*What to do:*
Look below for the line with "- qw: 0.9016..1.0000"; begin the copy there and stop after the line with "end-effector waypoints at", keeping the text exact and the pictures out.

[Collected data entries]
# # # # # # #
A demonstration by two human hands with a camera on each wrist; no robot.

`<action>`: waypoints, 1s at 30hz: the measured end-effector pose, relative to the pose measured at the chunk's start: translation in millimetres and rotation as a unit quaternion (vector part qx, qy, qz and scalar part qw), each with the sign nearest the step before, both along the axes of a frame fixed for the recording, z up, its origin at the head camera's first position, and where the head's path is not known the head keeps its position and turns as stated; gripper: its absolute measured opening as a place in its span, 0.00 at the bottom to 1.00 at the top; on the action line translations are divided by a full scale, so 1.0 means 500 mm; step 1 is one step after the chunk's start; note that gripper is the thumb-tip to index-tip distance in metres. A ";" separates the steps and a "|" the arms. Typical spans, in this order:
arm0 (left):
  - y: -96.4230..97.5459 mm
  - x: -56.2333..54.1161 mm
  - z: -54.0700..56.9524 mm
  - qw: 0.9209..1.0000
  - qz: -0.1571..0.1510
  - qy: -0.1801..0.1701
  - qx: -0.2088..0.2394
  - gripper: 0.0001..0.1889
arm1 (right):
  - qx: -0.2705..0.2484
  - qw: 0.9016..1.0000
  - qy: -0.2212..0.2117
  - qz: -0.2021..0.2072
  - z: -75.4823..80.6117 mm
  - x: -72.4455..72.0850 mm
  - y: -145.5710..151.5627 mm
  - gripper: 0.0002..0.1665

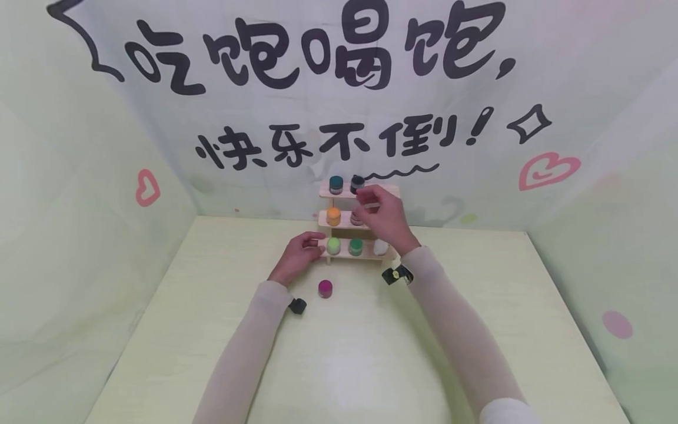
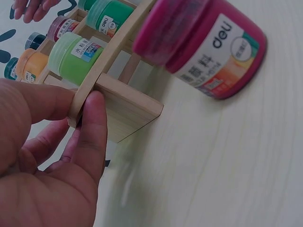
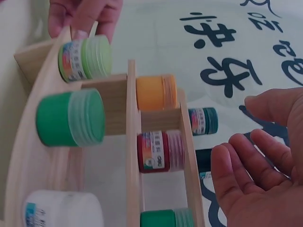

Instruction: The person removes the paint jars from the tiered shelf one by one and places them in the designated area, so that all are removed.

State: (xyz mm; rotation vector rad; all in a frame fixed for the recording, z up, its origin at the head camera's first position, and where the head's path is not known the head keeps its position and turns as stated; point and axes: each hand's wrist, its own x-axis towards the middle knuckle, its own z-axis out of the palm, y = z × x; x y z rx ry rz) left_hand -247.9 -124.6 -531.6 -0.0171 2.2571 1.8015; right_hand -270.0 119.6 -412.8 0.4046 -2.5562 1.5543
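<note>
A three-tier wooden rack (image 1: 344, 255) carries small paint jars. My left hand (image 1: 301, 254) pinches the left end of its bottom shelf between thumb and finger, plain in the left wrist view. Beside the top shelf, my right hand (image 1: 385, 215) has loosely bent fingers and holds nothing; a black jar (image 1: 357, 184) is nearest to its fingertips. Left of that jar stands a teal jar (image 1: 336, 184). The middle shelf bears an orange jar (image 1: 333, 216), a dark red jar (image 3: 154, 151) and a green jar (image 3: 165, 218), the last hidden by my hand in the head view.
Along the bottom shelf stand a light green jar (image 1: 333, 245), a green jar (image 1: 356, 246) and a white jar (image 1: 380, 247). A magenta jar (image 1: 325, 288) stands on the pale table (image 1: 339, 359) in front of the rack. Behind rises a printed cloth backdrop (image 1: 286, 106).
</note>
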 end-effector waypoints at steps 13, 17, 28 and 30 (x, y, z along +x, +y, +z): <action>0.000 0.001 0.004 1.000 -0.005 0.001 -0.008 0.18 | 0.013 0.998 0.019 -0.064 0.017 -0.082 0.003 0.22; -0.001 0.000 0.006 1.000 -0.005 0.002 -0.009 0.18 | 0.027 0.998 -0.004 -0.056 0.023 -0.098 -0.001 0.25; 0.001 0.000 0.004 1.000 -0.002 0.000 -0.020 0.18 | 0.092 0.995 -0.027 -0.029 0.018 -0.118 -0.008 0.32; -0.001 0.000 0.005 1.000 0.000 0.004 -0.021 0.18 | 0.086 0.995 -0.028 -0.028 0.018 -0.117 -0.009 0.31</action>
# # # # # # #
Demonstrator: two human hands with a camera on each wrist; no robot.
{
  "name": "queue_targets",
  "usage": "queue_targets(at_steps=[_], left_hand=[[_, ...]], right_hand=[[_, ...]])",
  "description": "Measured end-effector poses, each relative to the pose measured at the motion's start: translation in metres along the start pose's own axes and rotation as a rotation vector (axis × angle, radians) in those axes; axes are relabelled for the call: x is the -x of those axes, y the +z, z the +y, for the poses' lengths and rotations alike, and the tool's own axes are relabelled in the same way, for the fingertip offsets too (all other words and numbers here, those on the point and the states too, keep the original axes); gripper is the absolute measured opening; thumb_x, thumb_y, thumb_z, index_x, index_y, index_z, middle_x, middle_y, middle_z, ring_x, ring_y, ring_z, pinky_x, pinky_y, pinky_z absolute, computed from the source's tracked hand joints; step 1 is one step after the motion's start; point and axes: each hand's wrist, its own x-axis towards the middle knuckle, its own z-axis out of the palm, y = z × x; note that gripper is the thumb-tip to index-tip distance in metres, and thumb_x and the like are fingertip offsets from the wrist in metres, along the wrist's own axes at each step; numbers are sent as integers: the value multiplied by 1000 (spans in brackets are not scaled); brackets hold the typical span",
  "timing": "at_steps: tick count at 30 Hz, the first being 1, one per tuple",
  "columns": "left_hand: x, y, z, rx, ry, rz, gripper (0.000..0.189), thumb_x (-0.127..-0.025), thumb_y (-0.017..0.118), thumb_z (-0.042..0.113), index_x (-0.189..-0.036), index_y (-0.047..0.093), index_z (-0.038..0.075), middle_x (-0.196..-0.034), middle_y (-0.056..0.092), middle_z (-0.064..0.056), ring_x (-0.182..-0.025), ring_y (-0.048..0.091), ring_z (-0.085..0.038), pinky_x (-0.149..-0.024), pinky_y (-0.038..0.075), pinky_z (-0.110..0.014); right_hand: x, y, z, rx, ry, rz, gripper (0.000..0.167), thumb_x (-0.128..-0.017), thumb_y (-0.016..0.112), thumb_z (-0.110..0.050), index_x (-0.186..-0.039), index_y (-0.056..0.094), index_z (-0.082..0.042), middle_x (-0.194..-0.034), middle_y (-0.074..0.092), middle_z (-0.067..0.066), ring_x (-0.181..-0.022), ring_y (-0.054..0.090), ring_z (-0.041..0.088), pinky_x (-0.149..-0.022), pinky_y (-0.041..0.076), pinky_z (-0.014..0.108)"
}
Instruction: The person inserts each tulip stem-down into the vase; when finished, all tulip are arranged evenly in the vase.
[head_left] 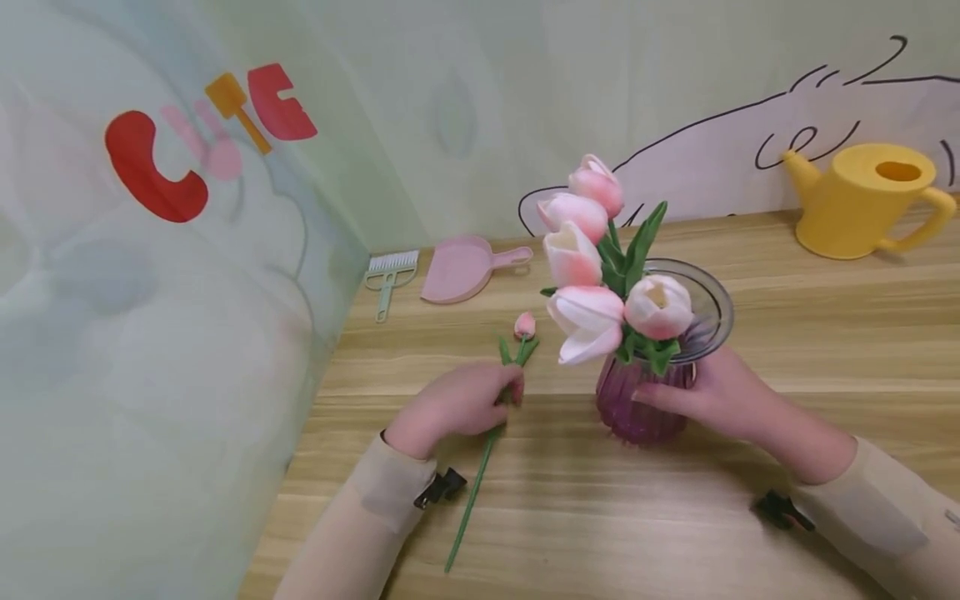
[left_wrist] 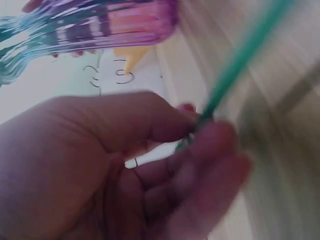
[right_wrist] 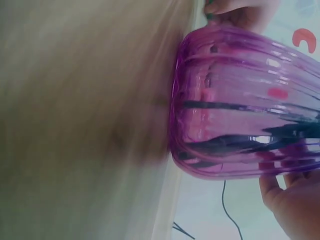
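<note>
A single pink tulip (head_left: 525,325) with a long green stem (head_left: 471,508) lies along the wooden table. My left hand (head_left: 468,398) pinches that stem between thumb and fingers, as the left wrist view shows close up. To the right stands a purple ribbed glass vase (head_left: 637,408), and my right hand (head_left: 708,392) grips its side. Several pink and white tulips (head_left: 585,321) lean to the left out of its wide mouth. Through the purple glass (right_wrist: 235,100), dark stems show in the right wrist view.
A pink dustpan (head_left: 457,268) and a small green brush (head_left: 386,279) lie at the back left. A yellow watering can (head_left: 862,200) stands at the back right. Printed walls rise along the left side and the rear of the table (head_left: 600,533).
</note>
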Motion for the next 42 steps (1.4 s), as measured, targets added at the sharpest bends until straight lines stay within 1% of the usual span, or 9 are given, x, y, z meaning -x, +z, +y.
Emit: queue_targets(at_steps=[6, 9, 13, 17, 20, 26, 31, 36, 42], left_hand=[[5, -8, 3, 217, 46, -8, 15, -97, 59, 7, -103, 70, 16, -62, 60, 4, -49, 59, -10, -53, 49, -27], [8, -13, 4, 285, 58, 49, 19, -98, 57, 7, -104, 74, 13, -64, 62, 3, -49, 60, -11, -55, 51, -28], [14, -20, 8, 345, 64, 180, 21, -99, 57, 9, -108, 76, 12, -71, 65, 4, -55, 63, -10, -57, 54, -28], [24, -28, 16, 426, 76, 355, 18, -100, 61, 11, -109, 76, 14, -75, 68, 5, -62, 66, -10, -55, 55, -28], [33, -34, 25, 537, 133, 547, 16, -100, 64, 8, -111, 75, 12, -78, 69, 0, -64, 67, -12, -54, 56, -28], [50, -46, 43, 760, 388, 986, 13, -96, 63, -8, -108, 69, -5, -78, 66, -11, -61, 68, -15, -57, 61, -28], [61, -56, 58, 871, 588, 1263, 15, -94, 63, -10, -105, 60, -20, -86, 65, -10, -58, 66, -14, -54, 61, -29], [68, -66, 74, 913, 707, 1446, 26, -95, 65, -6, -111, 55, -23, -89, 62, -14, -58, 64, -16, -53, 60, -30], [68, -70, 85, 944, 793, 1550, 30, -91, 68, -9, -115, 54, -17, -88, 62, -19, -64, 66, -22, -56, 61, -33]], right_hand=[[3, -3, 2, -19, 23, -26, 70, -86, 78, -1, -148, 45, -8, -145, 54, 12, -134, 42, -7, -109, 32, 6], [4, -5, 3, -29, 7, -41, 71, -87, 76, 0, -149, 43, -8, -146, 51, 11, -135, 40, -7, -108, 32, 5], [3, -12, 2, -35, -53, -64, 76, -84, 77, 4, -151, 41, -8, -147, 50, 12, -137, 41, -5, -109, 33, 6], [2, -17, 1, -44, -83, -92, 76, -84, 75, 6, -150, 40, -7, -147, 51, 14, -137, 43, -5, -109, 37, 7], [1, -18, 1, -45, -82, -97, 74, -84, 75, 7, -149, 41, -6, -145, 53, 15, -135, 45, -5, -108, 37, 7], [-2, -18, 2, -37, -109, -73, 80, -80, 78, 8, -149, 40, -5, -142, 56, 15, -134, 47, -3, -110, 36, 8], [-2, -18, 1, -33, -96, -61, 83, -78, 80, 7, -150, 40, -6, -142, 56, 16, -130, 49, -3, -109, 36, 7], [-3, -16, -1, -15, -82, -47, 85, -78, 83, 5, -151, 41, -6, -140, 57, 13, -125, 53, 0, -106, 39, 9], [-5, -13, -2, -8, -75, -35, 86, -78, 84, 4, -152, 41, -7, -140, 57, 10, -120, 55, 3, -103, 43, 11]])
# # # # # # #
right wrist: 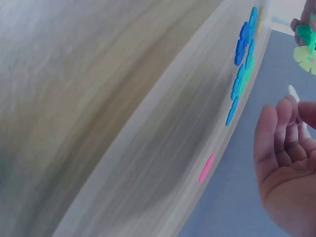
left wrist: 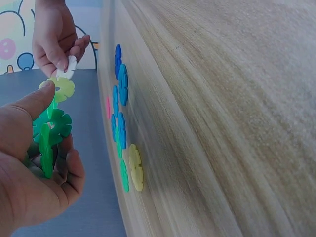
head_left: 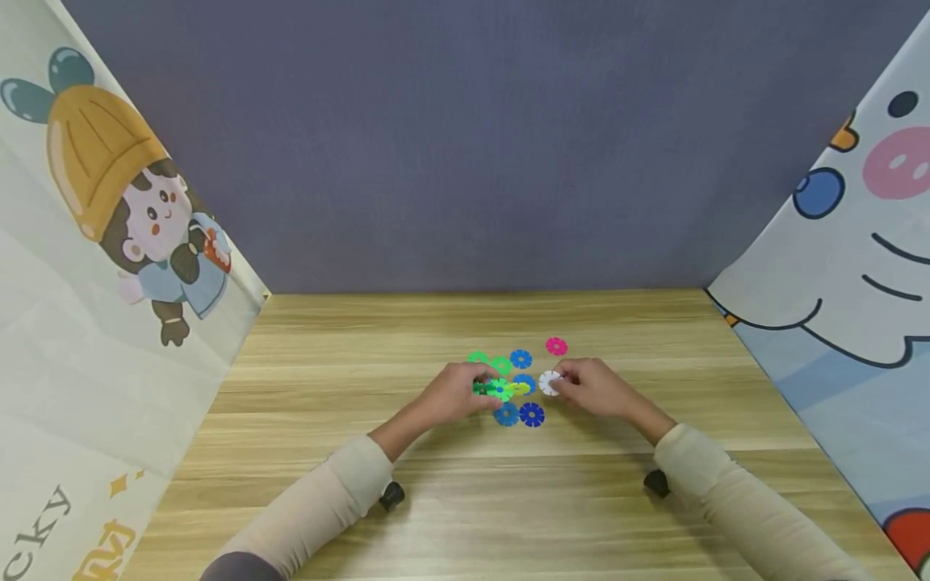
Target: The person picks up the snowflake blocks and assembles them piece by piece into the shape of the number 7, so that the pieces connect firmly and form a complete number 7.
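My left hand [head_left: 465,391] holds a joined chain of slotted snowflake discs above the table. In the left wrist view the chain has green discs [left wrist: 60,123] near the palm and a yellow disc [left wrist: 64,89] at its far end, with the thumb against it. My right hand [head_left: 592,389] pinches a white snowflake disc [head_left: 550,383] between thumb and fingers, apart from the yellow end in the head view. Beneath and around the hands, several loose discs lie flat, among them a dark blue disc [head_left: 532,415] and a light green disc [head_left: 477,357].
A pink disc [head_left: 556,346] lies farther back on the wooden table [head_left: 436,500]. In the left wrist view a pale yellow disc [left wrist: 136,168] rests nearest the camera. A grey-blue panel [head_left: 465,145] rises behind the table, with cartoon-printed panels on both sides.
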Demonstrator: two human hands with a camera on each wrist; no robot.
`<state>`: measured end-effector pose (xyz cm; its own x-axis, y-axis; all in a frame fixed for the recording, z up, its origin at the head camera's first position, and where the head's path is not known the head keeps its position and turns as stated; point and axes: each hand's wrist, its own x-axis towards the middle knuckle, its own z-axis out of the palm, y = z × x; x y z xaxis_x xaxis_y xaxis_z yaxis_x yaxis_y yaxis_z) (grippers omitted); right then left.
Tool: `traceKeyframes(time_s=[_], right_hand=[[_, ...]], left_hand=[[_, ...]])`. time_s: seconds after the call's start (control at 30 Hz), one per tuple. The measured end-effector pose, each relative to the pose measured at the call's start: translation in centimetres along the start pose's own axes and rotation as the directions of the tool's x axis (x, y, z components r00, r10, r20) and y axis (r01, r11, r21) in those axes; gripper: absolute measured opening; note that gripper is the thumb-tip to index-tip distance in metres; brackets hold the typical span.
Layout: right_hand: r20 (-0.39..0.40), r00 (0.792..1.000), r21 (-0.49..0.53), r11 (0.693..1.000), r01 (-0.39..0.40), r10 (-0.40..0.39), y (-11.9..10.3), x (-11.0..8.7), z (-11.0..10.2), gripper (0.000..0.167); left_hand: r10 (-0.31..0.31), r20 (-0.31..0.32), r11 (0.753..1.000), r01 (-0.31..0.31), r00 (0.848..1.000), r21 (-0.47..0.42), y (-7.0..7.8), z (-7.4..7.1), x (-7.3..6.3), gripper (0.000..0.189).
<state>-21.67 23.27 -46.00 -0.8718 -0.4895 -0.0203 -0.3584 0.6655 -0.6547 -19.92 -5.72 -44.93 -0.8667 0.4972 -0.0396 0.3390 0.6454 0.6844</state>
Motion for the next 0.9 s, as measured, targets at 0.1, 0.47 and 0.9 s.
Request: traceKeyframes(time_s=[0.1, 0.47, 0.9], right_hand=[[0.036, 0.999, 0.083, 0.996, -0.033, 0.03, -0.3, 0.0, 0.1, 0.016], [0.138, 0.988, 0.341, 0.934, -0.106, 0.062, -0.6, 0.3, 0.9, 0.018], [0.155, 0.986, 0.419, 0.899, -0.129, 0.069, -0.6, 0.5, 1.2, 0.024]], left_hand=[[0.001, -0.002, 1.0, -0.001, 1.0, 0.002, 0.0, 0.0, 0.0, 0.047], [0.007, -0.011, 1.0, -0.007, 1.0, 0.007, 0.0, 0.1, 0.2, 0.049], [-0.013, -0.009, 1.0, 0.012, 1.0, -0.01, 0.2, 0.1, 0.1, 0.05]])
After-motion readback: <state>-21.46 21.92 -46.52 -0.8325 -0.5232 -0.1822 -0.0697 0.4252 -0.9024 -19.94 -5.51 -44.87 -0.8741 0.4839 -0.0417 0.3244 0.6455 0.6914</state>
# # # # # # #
*Solved problem:*
  - qw: 0.9016..1.0000
  - qy: -0.2212..0.2117
  - qz: -0.2021..0.2072
  - z: -75.4823..80.6117 mm
  - x: -72.4455..72.0850 mm
  - y: -145.5710..151.5627 mm
  - gripper: 0.0002..0.1665


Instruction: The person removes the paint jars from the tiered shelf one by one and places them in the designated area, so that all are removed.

State: (xyz mm; rotation vector rad; all in a frame fixed for the recording, z up, its origin at the head camera's first position, and where the head's path is not known the head keeps its position and turns as stated; point and axes: each hand's wrist, its own x-axis towards the middle knuckle, its own z-axis out of the palm, y = z × x; x y z rx ry rz) left_hand -247.9 -124.6 -531.6 -0.0171 2.2571 1.8015; right_hand -270.0 119.6 -412.8 0.4046 -2.5562 1.5543
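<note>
A three-tier wooden rack (image 1: 344, 255) carries small paint jars. My left hand (image 1: 301, 254) pinches the left end of its bottom shelf between thumb and finger, plain in the left wrist view. Beside the top shelf, my right hand (image 1: 385, 215) has loosely bent fingers and holds nothing; a black jar (image 1: 357, 184) is nearest to its fingertips. Left of that jar stands a teal jar (image 1: 336, 184). The middle shelf bears an orange jar (image 1: 333, 216), a dark red jar (image 3: 154, 151) and a green jar (image 3: 165, 218), the last hidden by my hand in the head view.
Along the bottom shelf stand a light green jar (image 1: 333, 245), a green jar (image 1: 356, 246) and a white jar (image 1: 380, 247). A magenta jar (image 1: 325, 288) stands on the pale table (image 1: 339, 359) in front of the rack. Behind rises a printed cloth backdrop (image 1: 286, 106).
</note>
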 end-effector waypoints at steps 13, 17, 28 and 30 (x, y, z along +x, +y, +z): <action>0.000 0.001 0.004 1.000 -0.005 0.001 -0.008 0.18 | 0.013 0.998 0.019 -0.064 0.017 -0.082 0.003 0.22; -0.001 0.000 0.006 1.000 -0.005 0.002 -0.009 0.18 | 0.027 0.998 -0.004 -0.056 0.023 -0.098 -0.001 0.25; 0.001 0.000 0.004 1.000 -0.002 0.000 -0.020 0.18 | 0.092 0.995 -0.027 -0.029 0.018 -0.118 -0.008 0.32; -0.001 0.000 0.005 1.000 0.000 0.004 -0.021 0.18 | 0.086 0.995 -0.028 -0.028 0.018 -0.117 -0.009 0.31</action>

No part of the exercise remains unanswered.